The entries below need to be written out exactly, with no pictures included.
--- --- ---
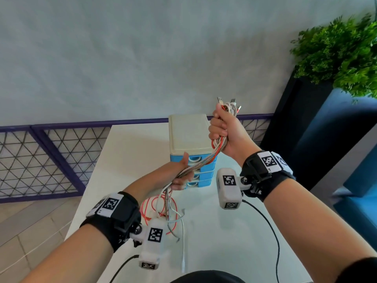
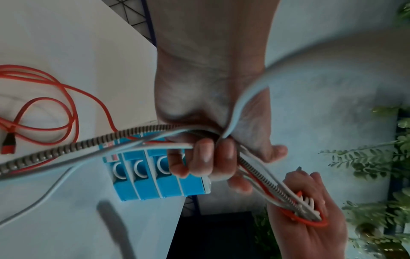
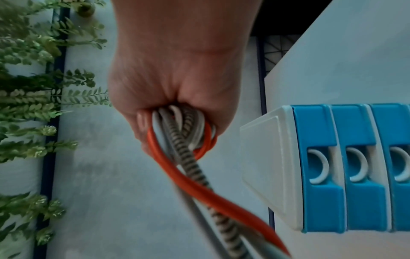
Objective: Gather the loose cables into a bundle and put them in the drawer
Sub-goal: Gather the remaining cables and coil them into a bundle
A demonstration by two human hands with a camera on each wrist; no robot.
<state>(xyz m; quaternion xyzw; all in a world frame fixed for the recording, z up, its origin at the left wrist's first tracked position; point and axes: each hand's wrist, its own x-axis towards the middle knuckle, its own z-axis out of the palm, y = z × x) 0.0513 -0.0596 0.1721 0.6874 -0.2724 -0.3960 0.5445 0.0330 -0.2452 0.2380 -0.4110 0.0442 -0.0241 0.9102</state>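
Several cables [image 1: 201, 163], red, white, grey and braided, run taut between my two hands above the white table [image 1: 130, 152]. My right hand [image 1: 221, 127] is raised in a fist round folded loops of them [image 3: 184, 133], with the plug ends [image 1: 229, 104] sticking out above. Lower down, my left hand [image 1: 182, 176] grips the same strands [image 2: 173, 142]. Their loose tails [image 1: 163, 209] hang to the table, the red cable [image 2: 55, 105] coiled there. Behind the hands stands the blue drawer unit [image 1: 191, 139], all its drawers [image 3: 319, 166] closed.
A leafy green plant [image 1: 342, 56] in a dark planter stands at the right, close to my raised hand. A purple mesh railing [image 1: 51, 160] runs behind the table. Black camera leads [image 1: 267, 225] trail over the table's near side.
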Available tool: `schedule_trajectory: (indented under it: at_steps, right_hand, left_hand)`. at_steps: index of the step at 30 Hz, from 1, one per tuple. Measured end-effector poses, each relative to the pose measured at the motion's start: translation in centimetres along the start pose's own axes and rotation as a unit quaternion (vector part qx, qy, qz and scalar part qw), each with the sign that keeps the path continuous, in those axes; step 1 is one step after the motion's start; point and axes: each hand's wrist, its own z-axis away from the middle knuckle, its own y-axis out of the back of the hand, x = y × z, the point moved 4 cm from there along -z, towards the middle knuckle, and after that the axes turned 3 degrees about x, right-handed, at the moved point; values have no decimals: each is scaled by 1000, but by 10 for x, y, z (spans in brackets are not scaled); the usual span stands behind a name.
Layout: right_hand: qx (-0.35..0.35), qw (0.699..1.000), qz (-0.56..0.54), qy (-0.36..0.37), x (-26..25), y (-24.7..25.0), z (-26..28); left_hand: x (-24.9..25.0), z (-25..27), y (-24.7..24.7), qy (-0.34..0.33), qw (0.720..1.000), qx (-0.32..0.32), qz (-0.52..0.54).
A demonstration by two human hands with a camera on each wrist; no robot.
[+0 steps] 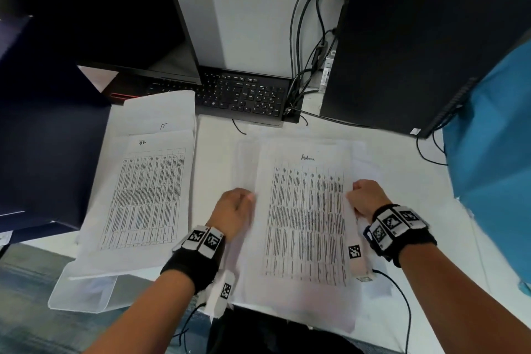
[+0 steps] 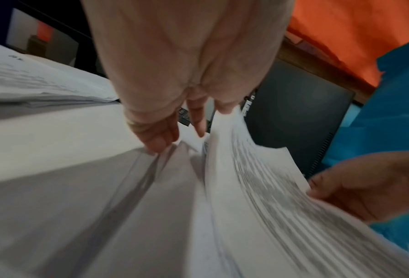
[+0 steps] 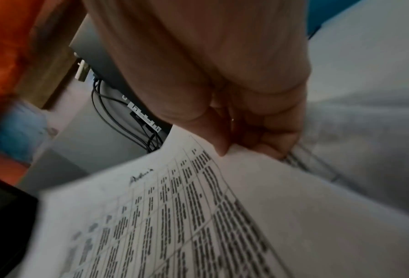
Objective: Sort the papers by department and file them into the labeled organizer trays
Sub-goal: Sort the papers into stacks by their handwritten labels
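Note:
A printed table sheet headed "Admin" [image 1: 304, 224] is lifted a little above a loose stack of white papers [image 1: 247, 158] in the middle of the desk. My left hand [image 1: 249, 199] pinches its left edge, my right hand [image 1: 352, 193] its right edge. In the right wrist view the thumb lies on top of the Admin sheet [image 3: 175, 216] and the curled fingers [image 3: 270, 144] sit under it. In the left wrist view my left hand [image 2: 194, 127] holds the raised sheet [image 2: 258, 188] over the stack. At left, an "HR" sheet [image 1: 143, 195] overlaps an "IT" sheet [image 1: 163, 112].
A dark blue box [image 1: 43, 129] stands at the left edge, with a clear plastic sleeve [image 1: 83, 290] below the HR pile. Behind are a black keyboard [image 1: 244, 95], a monitor [image 1: 115, 8], a PC tower [image 1: 416, 46] with cables, and blue cloth [image 1: 494, 152] at right.

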Motion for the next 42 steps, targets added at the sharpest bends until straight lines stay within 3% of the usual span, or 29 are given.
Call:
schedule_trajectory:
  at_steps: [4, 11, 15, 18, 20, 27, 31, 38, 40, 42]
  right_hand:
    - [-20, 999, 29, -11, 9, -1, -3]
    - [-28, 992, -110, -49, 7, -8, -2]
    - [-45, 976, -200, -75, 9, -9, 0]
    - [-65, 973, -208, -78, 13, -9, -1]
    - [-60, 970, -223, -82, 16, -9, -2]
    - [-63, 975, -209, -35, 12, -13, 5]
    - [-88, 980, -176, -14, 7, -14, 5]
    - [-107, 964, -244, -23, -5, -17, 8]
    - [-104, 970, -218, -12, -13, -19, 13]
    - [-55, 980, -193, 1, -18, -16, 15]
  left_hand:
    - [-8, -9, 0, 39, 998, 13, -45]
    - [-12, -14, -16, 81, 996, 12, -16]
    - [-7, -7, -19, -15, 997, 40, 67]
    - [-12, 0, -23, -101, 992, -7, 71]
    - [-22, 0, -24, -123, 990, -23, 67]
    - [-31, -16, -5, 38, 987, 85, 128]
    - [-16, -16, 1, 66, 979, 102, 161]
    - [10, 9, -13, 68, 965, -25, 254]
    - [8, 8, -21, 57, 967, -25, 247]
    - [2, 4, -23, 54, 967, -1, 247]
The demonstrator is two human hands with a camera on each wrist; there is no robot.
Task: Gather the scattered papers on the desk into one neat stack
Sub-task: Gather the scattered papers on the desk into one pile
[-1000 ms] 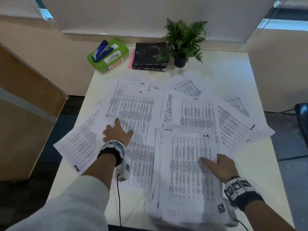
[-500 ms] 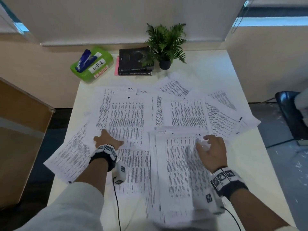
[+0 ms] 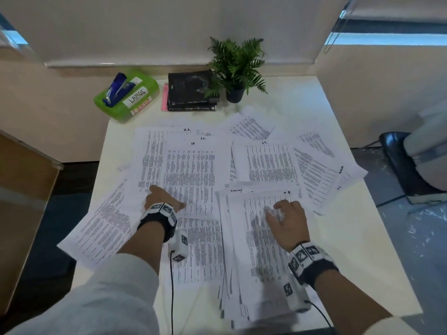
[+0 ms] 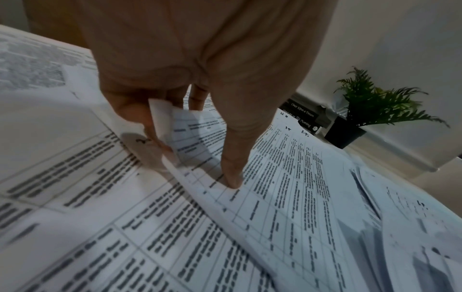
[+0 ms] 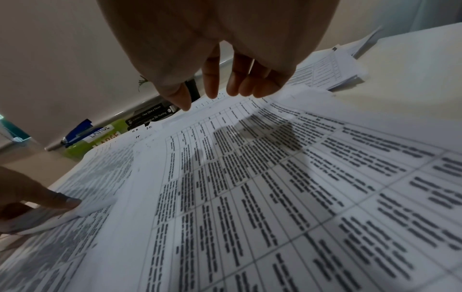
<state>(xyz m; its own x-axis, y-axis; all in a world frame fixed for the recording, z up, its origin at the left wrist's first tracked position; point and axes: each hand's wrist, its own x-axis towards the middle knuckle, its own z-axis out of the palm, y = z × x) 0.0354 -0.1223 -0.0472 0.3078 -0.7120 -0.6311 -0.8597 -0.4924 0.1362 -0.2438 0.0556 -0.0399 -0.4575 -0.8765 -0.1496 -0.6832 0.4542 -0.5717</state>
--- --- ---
▶ [FINISHED TASK]
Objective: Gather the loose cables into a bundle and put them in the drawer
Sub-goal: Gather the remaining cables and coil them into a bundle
A demonstration by two human hands with a camera on each wrist; no robot.
<state>(xyz m; quaternion xyzw; all in a world frame fixed for the recording, z up, its origin at the left wrist's first tracked position; point and axes: each hand's wrist, its own x-axis towards the middle knuckle, its own z-axis out of the palm, y = z × x) 0.0513 -0.0596 0.1721 0.6874 -0.2724 -0.3960 0.5445 0.0330 -0.2452 0.2380 -0.4110 0.0442 -0.0241 0.9102</state>
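Several cables [image 1: 201, 163], red, white, grey and braided, run taut between my two hands above the white table [image 1: 130, 152]. My right hand [image 1: 221, 127] is raised in a fist round folded loops of them [image 3: 184, 133], with the plug ends [image 1: 229, 104] sticking out above. Lower down, my left hand [image 1: 182, 176] grips the same strands [image 2: 173, 142]. Their loose tails [image 1: 163, 209] hang to the table, the red cable [image 2: 55, 105] coiled there. Behind the hands stands the blue drawer unit [image 1: 191, 139], all its drawers [image 3: 319, 166] closed.
A leafy green plant [image 1: 342, 56] in a dark planter stands at the right, close to my raised hand. A purple mesh railing [image 1: 51, 160] runs behind the table. Black camera leads [image 1: 267, 225] trail over the table's near side.
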Available tool: `schedule_trajectory: (indented under it: at_steps, right_hand, left_hand)`. at_steps: index of the step at 30 Hz, from 1, one per tuple. Measured end-effector poses, each relative to the pose measured at the motion's start: translation in centimetres along the start pose's own axes and rotation as a unit quaternion (vector part qx, qy, qz and scalar part qw), each with the sign that keeps the path continuous, in those axes; step 1 is one step after the motion's start; point and axes: each hand's wrist, its own z-axis away from the middle knuckle, its own y-axis out of the back of the hand, x = y × z, the point moved 4 cm from there along -z, towards the middle knuckle, and after that the axes turned 3 degrees about x, right-handed, at the moved point; values have no decimals: each is scaled by 1000, but by 10 for x, y, z (spans in brackets are not scaled); the usual span stands behind a name.
Layout: right_hand: qx (-0.35..0.35), qw (0.699..1.000), qz (-0.56..0.54), qy (-0.36..0.37), x (-26..25), y (-24.7..25.0), z (-26..28); left_hand: x (-24.9..25.0), z (-25..27), y (-24.7..24.7), qy (-0.34..0.33), qw (0.720..1.000), qx (-0.32..0.32), qz (-0.52..0.54).
A demonstration by two human hands with a camera on each wrist; no robot.
[+0 steps] 
[+0 steps] 
[+0 steps] 
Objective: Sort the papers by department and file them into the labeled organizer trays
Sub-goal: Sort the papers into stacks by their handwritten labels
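Note:
A printed table sheet headed "Admin" [image 1: 304, 224] is lifted a little above a loose stack of white papers [image 1: 247, 158] in the middle of the desk. My left hand [image 1: 249, 199] pinches its left edge, my right hand [image 1: 352, 193] its right edge. In the right wrist view the thumb lies on top of the Admin sheet [image 3: 175, 216] and the curled fingers [image 3: 270, 144] sit under it. In the left wrist view my left hand [image 2: 194, 127] holds the raised sheet [image 2: 258, 188] over the stack. At left, an "HR" sheet [image 1: 143, 195] overlaps an "IT" sheet [image 1: 163, 112].
A dark blue box [image 1: 43, 129] stands at the left edge, with a clear plastic sleeve [image 1: 83, 290] below the HR pile. Behind are a black keyboard [image 1: 244, 95], a monitor [image 1: 115, 8], a PC tower [image 1: 416, 46] with cables, and blue cloth [image 1: 494, 152] at right.
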
Motion for the next 42 steps, targets added at the sharpest bends until straight lines stay within 3% of the usual span, or 29 are given.
Call:
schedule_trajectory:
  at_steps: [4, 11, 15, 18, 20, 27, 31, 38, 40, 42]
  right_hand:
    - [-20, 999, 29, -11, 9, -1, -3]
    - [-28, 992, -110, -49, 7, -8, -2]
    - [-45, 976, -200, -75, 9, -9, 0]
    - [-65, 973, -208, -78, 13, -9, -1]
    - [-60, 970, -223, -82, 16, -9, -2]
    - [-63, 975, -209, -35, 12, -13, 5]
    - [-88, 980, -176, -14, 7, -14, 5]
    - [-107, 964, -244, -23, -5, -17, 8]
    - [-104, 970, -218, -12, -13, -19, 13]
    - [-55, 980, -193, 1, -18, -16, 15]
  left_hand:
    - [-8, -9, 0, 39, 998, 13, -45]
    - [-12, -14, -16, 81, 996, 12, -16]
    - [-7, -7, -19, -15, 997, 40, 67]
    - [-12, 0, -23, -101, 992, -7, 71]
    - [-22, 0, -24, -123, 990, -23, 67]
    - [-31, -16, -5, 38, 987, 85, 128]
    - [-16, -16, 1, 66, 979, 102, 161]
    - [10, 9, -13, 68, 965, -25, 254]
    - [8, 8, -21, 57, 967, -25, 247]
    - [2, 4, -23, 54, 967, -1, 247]
The demonstrator is two human hands with a camera on each wrist; there is no robot.
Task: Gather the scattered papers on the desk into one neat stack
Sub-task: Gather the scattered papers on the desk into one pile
[-1000 ms] 
[-500 ms] 
[+0 ms] 
[+0 ms] 
[+0 ms] 
<state>(xyz m; its own x-axis, y-axis; all in a world frame fixed for the recording, z up, its origin at the left wrist's first tracked position; point and axes: each hand's wrist, its own x-axis towards the middle knuckle, its own z-axis out of the palm, y = z × x) 0.0354 -0.1223 -0.0472 0.3078 -0.7120 -0.6311 -0.8597 -0.4924 0.1362 -0.2438 0.0556 -0.0399 -0.4575 -0.8765 -0.1496 -0.6832 0.4542 -0.5717</state>

No part of the answer remains open.